Tak, na ten bardzo, bardzo racjonalny i logiczny post, którym uraczył
nas Czesiek. Wyjątkowo mało pytań w nim było.
Nie chcę w żaden sposób odnosić się do jakichkolwiek patetycznych
sformułowań, bo po prostu nie mam do tego chęci, ani nie mam na to siły.
Nie mam chęci dyskutować o tym jak chcę ułatwiać sobie życie przez
obniżanie poprzeczek, czy o szarganiu świętości.
Mam wrażenie Olek, że tak skupiłeś się na jakości, że zupełnie umknęło
ci zarządzanie organizacją w skali MAKRO. A to ważna sprawa. I mnie,
choć jak najbardziej jestem za jakością, na prawdę bardzo obchodzi
liczebność organizacji. Bo to nie jest prosty problem w stylu "tylko
jakość". I pewnie, podnieśmy poprzeczkę tak bardzo jak tylko się da,
nawet jak zostanie nas 100 osób. 100 Prawdziwych Harcerzy. I co po tym?
Dla mnie wartością jest oddziaływanie na młodych ludzi i to jak bardzo
udaje się tego dokonać. I to swego rodzaju dylemat, który trzeba rozwiązać.
Trzeba na spokojnie przeanalizować plusy i minusy abstynencji, co nam
daje, czego przez nią nie możemy osiągnąć. I na ja prawdę widze jej
plusy. I widze mnóstwo problemów w procesie jej ewentualnego
"wycofania". Ale widze też sporo minusów. I takiej rzeczowej dyskusji
oczekuję.
Bo w obecnym kształcie przypomina to dyskusję o celibacie w kościele.

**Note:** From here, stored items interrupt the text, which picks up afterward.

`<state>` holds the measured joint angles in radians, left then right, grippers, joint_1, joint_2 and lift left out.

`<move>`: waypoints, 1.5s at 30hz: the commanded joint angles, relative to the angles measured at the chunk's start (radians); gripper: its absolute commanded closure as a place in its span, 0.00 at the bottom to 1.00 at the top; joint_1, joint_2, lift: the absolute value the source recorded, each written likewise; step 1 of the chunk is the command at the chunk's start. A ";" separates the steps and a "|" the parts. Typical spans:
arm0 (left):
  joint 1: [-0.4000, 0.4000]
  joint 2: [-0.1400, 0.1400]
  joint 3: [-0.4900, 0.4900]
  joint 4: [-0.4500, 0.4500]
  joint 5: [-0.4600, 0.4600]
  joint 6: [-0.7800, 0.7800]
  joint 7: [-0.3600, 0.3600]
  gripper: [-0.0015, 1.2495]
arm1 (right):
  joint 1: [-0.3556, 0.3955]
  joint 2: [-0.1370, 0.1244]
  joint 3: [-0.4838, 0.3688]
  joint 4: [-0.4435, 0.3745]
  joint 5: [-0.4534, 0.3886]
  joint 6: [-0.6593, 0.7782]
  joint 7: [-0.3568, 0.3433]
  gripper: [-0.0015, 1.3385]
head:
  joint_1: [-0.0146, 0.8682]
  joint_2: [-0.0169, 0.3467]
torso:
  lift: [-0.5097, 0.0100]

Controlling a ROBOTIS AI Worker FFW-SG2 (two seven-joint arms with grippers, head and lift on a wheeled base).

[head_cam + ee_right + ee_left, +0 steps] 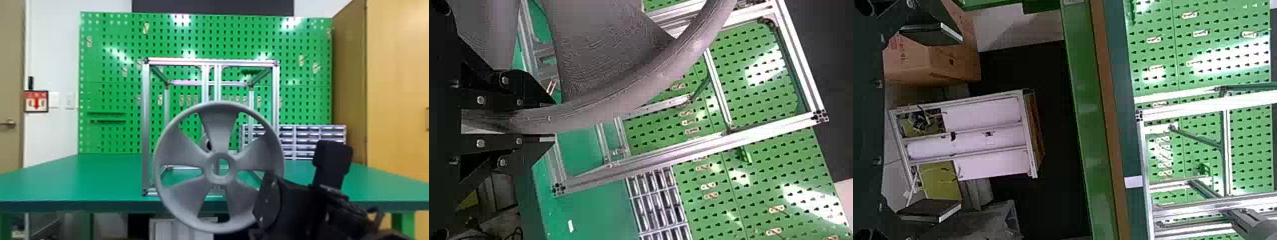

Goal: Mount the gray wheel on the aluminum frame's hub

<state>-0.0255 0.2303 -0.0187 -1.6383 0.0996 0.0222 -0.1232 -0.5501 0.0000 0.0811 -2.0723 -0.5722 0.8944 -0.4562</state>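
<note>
A gray five-spoked wheel stands upright in front of an open aluminum frame, its broad face turned toward the robot's head. It covers the lower middle and part of the right side of the frame, and its lower rim hangs below the near edge of the green table on which the frame stands. The robot's right gripper has the wheel by the lower right part of its rim; its black arm comes in from the near right. In the right wrist view, the two flat fingers of the right gripper are pinched on either side of the curved rim, which passes between them.

Through a gap between the spokes, the rounded gray hub shows at the frame's central uprights. The wheel's open center is lower than the hub and slightly to its right, so the wheel is off the hub.

In the left wrist view, the left gripper has its fingers spread wide apart. Farther off in that view are a cart with white panels and a cardboard box.

At the far side of the table, a green pegboard rises behind the frame. A small-drawer unit stands before its right part, and a tall wooden cupboard stands farther right.
</note>
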 commanded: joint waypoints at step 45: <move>-0.056 0.043 -0.119 -0.133 0.107 0.114 0.120 0.12 | -0.062 0.001 -0.024 0.083 -0.057 -0.014 -0.033 0.84 | 0.01 0.06 | 0.02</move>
<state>-0.0621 0.2658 -0.1106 -1.7342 0.1712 0.1111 -0.0209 -0.6122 0.0000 0.0559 -1.9895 -0.6360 0.8823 -0.4893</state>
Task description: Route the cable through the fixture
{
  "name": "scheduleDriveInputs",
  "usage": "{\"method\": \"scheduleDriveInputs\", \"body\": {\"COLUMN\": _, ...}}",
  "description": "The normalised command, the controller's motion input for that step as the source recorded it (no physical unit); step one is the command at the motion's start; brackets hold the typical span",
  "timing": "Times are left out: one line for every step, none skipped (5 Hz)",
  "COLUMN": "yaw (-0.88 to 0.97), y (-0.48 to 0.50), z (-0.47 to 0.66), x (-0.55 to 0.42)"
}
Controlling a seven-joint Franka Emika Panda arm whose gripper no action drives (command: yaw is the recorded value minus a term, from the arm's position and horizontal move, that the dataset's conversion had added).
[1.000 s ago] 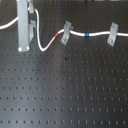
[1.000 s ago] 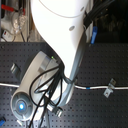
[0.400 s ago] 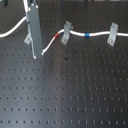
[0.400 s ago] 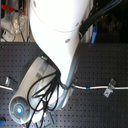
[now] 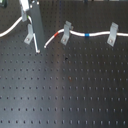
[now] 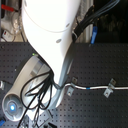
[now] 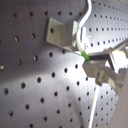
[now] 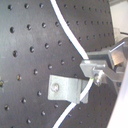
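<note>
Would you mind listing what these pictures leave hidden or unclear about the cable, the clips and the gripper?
- Second exterior view: the arm hides the gripper and the cable's run past the middle clip.
- First exterior view: the cable is cut off at the first exterior view's left edge; the gripper's jaw state is too small to read.
- Both wrist views: blur leaves it unclear whether the fingers pinch the cable or only flank it.

I'm seeing the arm reaching down at the first exterior view's upper left, its gripper tapering to a point just above the board. In the second exterior view the arm's white body is filling most of the frame, hiding the gripper. In both wrist views the fingers are pinching the cable.
</note>
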Motion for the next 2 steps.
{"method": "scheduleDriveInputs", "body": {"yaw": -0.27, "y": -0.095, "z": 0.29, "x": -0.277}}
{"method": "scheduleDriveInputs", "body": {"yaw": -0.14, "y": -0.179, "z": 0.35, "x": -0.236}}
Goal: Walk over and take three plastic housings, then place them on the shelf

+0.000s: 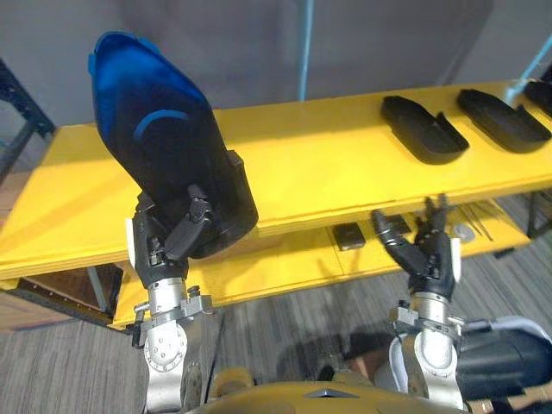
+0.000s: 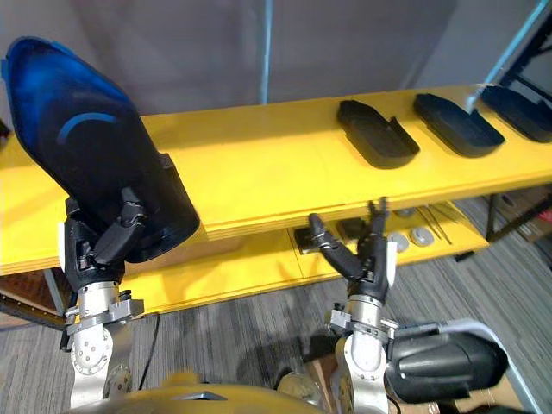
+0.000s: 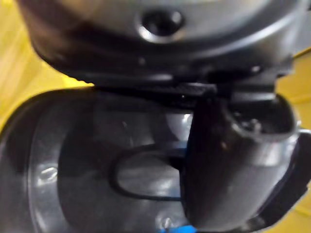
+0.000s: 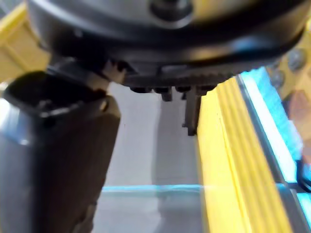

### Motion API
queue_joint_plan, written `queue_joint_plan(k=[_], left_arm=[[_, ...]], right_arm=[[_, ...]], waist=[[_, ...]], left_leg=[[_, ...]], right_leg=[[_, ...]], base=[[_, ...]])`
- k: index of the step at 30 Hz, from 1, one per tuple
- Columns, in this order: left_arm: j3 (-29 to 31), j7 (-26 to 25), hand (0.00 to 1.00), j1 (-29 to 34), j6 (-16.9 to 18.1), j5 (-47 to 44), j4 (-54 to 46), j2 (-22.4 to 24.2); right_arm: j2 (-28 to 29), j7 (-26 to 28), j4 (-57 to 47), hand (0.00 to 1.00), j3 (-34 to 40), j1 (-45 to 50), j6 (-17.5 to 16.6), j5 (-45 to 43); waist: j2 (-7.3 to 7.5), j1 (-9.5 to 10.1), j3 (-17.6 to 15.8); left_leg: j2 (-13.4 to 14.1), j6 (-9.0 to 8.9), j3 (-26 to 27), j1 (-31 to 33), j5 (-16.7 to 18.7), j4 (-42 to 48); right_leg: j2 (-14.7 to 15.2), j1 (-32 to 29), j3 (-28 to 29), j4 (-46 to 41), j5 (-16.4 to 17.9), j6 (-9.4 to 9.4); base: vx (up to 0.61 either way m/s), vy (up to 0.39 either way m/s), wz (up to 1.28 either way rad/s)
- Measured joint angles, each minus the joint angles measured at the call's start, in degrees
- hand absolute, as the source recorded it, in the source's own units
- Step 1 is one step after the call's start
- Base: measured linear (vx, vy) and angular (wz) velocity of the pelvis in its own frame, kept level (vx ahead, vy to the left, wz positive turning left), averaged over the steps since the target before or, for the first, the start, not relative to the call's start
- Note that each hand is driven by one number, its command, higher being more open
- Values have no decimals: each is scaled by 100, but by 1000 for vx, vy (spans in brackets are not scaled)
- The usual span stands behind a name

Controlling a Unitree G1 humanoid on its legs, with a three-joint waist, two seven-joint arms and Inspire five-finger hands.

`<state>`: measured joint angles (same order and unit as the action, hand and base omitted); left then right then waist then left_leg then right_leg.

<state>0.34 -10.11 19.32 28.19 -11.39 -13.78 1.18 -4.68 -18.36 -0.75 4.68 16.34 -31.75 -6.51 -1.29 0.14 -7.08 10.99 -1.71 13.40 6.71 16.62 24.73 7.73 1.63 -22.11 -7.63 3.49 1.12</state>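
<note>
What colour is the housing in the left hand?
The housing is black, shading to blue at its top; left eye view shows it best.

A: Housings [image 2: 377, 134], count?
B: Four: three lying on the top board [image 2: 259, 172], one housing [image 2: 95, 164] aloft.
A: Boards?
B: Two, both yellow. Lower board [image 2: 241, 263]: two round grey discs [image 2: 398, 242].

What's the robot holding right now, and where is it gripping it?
The left hand grips a dark plastic housing by its lower end. The right hand is open and holds nothing.
</note>
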Motion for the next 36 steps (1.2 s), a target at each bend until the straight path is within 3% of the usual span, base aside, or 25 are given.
queue_joint_plan(k=[1,2,6,10,15,18,20,25,30,36], left_arm=[[-3,-31,0,-30,40,5,0,0],[3,-45,0,-47,57,5,5,-16],[47,84,0,-296,56,-189,-2,-347],[45,477,0,-315,-95,-253,-244,-397],[-292,1314,0,-551,-745,-738,-662,-585],[-579,1390,0,-1100,-1377,-953,-599,-896],[-662,1248,0,-1482,-1650,-1128,-374,-1071],[-300,120,0,-2458,-2137,-1794,618,-1134],[110,-427,0,-3073,-2436,-2026,1367,-1221],[350,-758,0,-3489,-2604,-2255,2198,-1454]], right_arm=[[-19,-227,-148,100,168,-3,-99,185],[-30,-324,-203,100,223,-7,-153,225],[30,-506,-606,100,315,43,-179,310],[166,-270,-864,100,311,211,-179,308],[286,395,-1141,100,311,572,-115,-142],[283,748,-1141,100,296,710,110,-324],[278,899,-1137,100,249,848,279,-321],[264,1543,-526,100,197,1271,690,-368],[73,1992,440,100,-76,1488,1299,240],[-189,2334,1036,100,-735,1445,1638,610]], waist=[[-81,7,17],[-133,5,33],[75,-83,66],[96,-207,79],[31,-357,130],[21,-518,191],[5,-638,217],[-67,-988,295],[-85,-1026,301],[-127,-1114,335]], left_leg=[[39,-109,-51,-17,-668,-523],[10,-287,-40,-80,-880,-623],[-410,-124,398,-407,-988,-1158],[-553,-100,583,-723,-1000,-1492],[-524,-110,850,-1011,-1005,-1741],[-502,-134,1073,-1152,-1000,-1811],[-482,-153,1224,-1243,-988,-1823],[-384,-233,1632,-1385,-983,-1887],[-318,-279,1759,-1416,-1022,-1914],[-341,-290,1739,-1385,-1088,-2009]], right_leg=[[17,-65,99,-21,16,140],[34,-70,184,-27,15,213],[340,-84,595,224,-241,513],[425,40,738,381,-288,579],[355,64,964,390,-273,558],[318,46,1164,384,-275,560],[289,27,1314,373,-282,571],[176,-112,1670,365,-350,546],[89,-172,1782,337,-370,516],[57,-271,1828,264,-351,484]], base=[[90,156,-21],[98,214,-32],[121,157,-33],[100,90,-22],[41,-9,-25],[-22,11,-36],[-27,11,-39],[-49,-8,-41],[-23,-25,-13],[-11,-12,0]])
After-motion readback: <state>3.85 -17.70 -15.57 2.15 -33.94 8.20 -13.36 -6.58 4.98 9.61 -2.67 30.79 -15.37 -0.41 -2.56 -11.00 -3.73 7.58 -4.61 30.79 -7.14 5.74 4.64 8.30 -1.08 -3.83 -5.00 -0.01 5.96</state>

60% księży chce zniesienia celibatu (nie podam źródła, poprawcie jeśli
się mylę), natomiast dla wielu dyskusji nie ma bo nie.
Ale oczywiście tu można powoływac się na wiele innych, wyższych spraw.
W harcerstwie nie. Jasny prosty cel - wychowanie. I dylemat rodem z
matematycznych dylematów Nasha.
Czy skórka jest warta wyprawki?
Czy abstynencja jako wartość jest na tyle ważna, że w jej imię kładziemy
na ołtarzu jako ofiarę naszą liczebność, wszystkich tych instruktorów,
którzy pomimo tego że są świetnymi wychowawcami nie chcą poświęcać
swojego życia w aż taki sposób? Instruktorzy, którzy uznają wszelkie
ideały zawarte w prawie harcerskim (łącznie ze wstrzemięźliwością i
umiarem) jako SWOJE WŁASNE, ale którzy po prostu nie chcą dodatkowo
kompletnie rezygnować z alkoholu?
Czy to jest tego warte?
No właśnie dla mnie nie jest to takie jasne. Nie skreślałbym ich z tego
powodu, nie jest to dla mnie takie ważne. Znam zbyt wielu
świetnych,wybitnych instruktorów, którzy właśnie nie wyznają
abstynencji jako wartości, żeby ich tak łatwo skreślać.
Dla mnie skórka jest niewarta wyprawki. Po prostu.
I takie WAŻENIE ARGUMENTÓW uważam za logiczną dyskusję.